“Chasing the Flame” é o livro de Samantha Power sobre a vida e o trabalho de Sérgio Vieira de Mello; uma biografia exaustiva e trabalhada sobre a admirável trajectória do diplomata brasileiro, os cargos que ocupou, a sua envolvente politica, humana e familiar, os seus ideais, as suas preocupações e motivações, as relações humanas, sua mais valia, a sua capacidade negocial e a sedução como arma de combate.
Sérgio Vieira de Mello encarna alguns dos melhores valores que inspiraram a fundação da ONU: alguém que dedicou toda a sua vida a uma causa e a um ideal. Em todas as zonas de conflito em que actuou ao longo dos seus 34 anos de carreira na ONU - Bangladesh, Sudão, Moçambique, Líbano, Ruanda, Kosovo, Timor Leste e Iraque –, Vieira de Mello mostrou a mesma preocupação com a dignidade das vítimas da guerra, do desterro e da fome. Um homem corajoso e lutador que viveu também o dilema da incapacidade e das limitações da ONU e que nos revela a relativa impotência da organização diante das grandes catástrofes humanas da história recente.
Sem autonomia de combate, as forças de paz da ONU são muitas vezes chamadas para missões paliativas, nas quais se limitam a "monitorar" massacres em curso. As determinações do Conselho de Segurança revelam-se frequentemente vagas, porque os países-membros não se querem comprometer com linhas de acção claras. Um exemplo rico de informação sobre esta temática é a sua missão de 1982, ao lado das forças de paz no Líbano – a invasão do país por Israel em desacordo com as resoluções da ONU, constituiu uma dura decepção.
Vieira de Mello é também um produto do Maio de 68 (participou nos protestos estudantis e foi gravemente ferido), um rebelde idealista com uma sólida formação de esquerda e com uma matriz claramente francófona, o lado europeu da ONU por oposição ao lado anglosaxónico. Vieira de Mello era um pensador dos tempos modernos, um verdadeiro Indiana Jones da diplomacia, com uma sólida formação filosófica. Tinha um Mestrado e um Doutoramento em Filosofia pela Sorbonne (Doctorat d’état) com o título - “Civitas Maxima: Origins, Foundations, and Philosophical and Practical Significance of the Supranationality”. Nele apresenta-nos a sua própria versão de uma sociedade utópica igualitária e introduz uma teoria afirmativa do universalismo baseado no respeito mútuo entre países.

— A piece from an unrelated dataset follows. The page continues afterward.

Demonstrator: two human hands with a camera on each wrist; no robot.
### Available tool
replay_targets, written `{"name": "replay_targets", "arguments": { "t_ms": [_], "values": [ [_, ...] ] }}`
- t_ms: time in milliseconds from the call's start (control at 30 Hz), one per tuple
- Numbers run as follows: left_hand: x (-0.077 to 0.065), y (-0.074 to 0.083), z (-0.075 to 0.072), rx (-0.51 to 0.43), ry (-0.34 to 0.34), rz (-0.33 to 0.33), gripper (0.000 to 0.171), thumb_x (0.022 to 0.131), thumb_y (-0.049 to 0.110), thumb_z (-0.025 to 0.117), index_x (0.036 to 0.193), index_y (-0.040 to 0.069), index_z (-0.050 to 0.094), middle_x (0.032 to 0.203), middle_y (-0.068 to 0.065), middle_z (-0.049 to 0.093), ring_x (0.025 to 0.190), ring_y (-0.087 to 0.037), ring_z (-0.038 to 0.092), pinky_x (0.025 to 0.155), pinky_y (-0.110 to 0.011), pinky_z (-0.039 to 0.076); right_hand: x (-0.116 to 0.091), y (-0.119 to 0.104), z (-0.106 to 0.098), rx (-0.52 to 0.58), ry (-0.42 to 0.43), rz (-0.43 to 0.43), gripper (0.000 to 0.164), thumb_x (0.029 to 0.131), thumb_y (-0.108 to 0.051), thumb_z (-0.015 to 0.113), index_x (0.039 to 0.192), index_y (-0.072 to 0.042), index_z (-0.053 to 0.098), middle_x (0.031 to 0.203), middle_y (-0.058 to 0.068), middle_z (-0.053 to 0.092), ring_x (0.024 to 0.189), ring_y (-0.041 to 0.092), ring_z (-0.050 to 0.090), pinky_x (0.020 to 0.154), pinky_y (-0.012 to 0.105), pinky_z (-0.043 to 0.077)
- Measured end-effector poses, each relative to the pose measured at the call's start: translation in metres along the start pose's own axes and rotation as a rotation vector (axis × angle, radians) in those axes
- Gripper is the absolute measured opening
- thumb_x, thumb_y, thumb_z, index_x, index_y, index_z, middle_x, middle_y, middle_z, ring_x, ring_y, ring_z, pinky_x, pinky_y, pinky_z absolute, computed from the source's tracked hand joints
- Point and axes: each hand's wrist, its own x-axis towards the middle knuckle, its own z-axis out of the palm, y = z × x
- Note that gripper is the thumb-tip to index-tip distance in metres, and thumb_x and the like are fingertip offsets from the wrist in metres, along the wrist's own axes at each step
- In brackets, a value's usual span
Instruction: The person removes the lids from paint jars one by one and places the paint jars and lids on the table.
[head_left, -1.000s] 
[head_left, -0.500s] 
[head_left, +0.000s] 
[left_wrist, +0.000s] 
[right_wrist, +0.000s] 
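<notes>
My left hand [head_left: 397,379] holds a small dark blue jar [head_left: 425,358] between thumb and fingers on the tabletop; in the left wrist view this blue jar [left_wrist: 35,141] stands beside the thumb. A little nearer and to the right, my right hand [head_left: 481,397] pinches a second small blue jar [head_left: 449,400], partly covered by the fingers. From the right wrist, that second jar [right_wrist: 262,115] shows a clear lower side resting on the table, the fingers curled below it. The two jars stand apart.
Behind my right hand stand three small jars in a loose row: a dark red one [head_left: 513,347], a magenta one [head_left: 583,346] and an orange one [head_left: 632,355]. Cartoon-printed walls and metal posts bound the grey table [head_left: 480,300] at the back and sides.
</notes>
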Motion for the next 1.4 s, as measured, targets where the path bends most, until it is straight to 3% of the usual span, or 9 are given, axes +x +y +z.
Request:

Samantha Power descreve-nos de forma meticulosa o diplomata e o homem, o filósofo e o operacional, o romântico e o solidário, o utópico e o pragmático, o idealista e o lutador.
Curiosamente, esta americana de origem irlandesa é uma das principais ideólogas da politica externa preconizada pelo actual presidente Obama. Doutorada em Havard, professora de relações internacionais na Kennedy School of Government, directora do Carr Centre for Human Rights Policy, já foi correspondente de guerra e vencedora do Pulitzer com o seu livro - "A Problem from Hell: America and the Age of Genocide" (fala-nos sobre a forma como a América lidou com o genocídio ao longo do século XX, incluindo os massacres do Ruanda, Bósnia e Darfur). Power simboliza a nova forma de abordar a diplomacia americana, representa um certo regresso a um tipo de diplomacia Clinton, que foi tão bem descrita por Hillary como “smart power”.
Enquanto concluía o livro sobre Sérgio, fechada em casa, só interrompia o trabalho quando duas pessoas lhe ligavam: a mãe e Obama ("It"s Obama. Call me"). Em 2004, ficou tão impressionada com ele, que decidiu suspender as suas actividades académicas para ir ajudá-lo no Congresso. Regressou para ajudá-lo na campanha até à infeliz entrevista a um jornal escocês em que se referiu a Hillary Clinton como a “monstra”. Foi expulsa da campanha presidencial, pediu desculpa e ausentou-se durante uns tempos. A opinião unânime era de que Obama não passaria sem a sua ajuda e assim aconteceu. Samantha Power voltou, sorrateiramente, para integrar a equipa de transição de Obama.